A SOS Animal apelou à criação de um Plano Nacional de Proteção Animal em Situações de Catástrofe integrado na Proteção Civil, que preveja equipas veterinárias de emergência acreditadas, protocolos de evacuação e transporte e formação específica para agentes de proteção civil.
Propôs ainda que sejam criados planos obrigatórios de contingência para explorações pecuárias, uma Linha Nacional de Apoio Financeiro de Emergência, um levantamento nacional de espaços que possam funcionar como abrigos temporários, protocolos para transporte de animais de grande porte e a integração obrigatória dos animais nos planos municipais de emergência.

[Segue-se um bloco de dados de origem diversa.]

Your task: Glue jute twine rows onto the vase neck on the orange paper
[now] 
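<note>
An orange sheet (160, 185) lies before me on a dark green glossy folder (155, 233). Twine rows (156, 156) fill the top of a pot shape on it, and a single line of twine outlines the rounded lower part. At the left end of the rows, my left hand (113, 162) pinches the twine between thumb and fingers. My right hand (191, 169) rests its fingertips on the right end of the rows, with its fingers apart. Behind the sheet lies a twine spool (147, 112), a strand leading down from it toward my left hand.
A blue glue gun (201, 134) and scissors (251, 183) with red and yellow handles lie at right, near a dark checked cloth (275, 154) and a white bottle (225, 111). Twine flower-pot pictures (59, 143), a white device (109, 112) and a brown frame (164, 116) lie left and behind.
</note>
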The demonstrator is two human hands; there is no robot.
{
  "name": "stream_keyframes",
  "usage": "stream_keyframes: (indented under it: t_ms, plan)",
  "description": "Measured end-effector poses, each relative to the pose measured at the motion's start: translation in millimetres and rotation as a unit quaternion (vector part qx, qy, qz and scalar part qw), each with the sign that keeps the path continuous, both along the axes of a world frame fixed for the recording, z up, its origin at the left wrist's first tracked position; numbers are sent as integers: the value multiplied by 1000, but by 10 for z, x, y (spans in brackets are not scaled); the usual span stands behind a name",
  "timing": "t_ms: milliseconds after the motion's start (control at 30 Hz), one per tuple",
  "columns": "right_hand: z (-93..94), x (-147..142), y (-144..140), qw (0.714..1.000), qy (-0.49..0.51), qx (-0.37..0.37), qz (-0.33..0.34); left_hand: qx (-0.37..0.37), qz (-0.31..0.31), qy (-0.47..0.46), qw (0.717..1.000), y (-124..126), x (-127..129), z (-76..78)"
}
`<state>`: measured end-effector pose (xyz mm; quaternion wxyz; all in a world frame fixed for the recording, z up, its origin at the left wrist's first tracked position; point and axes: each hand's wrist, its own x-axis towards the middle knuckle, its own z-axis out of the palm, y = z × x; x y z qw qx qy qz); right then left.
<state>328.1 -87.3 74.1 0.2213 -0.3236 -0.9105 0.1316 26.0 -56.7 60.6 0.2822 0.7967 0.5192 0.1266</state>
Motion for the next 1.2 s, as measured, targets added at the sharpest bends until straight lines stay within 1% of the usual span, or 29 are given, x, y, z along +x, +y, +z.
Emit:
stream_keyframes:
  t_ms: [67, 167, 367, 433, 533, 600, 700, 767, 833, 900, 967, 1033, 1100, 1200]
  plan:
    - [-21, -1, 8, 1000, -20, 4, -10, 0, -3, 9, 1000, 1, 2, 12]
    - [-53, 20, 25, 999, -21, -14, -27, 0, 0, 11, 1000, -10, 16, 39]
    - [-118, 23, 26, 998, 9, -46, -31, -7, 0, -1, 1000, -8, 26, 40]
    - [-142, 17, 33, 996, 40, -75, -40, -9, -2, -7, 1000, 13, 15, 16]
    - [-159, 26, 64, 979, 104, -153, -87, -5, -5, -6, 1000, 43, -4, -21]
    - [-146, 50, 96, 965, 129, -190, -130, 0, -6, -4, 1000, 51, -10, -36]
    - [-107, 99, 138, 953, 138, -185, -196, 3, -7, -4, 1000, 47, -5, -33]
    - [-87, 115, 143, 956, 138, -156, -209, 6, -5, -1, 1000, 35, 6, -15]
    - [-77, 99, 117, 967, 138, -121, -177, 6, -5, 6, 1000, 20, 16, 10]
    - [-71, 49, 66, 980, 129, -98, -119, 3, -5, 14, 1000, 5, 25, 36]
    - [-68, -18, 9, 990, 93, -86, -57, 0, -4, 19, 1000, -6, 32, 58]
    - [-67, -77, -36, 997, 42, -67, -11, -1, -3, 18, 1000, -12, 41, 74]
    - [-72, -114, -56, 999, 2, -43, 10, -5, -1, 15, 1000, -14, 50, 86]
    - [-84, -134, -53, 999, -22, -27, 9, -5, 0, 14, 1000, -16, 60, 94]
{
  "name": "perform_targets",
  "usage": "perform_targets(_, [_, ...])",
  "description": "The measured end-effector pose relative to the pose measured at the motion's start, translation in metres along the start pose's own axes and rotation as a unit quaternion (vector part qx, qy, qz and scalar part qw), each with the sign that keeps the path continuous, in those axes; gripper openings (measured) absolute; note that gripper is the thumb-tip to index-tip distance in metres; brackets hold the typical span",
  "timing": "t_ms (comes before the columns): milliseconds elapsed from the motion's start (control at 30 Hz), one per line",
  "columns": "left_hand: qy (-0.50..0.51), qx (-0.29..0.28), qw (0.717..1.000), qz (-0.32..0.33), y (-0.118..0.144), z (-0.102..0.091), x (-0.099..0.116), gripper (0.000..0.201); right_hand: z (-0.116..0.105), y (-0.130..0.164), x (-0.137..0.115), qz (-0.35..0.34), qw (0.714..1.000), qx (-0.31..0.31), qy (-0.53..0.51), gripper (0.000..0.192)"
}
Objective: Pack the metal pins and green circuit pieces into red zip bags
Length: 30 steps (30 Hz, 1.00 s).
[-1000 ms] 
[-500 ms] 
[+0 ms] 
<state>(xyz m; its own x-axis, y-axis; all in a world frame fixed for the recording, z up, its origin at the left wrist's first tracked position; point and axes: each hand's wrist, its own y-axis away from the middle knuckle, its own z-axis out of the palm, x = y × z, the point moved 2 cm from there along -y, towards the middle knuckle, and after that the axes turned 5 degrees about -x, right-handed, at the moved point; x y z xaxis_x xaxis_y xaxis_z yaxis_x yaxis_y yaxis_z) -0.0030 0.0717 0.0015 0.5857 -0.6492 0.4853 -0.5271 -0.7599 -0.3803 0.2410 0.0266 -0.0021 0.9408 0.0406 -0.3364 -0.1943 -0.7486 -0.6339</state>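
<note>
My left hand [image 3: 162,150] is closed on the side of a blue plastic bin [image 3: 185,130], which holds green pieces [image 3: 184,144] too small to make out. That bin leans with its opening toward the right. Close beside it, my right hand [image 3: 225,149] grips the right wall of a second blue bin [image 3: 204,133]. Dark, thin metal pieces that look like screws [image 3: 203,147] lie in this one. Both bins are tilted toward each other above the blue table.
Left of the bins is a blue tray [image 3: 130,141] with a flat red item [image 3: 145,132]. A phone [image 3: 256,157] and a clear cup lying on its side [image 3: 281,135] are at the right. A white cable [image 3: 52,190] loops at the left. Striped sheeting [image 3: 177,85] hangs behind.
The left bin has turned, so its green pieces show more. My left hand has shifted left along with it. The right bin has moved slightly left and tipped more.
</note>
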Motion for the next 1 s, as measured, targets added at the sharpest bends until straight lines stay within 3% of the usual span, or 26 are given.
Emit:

Segundo a associação, entre as medidas que podem ser implementadas de imediato estão a criação de um grupo de trabalho interministerial com participação de organizações no terreno, de um fundo piloto de emergência ainda no próximo orçamento, protocolos-tipo para municípios e a identificação de clínicas veterinárias e organizações que possam integrar redes de resposta.
Doze pessoas morreram em Portugal desde a semana passada na sequência da passagem das depressões Kristin e Leonardo, que provocaram também muitas centenas de feridos e desalojados, a destruição de casas, empresas e equipamentos, a queda de árvores e de estruturas e o corte de energia, água e comunicações.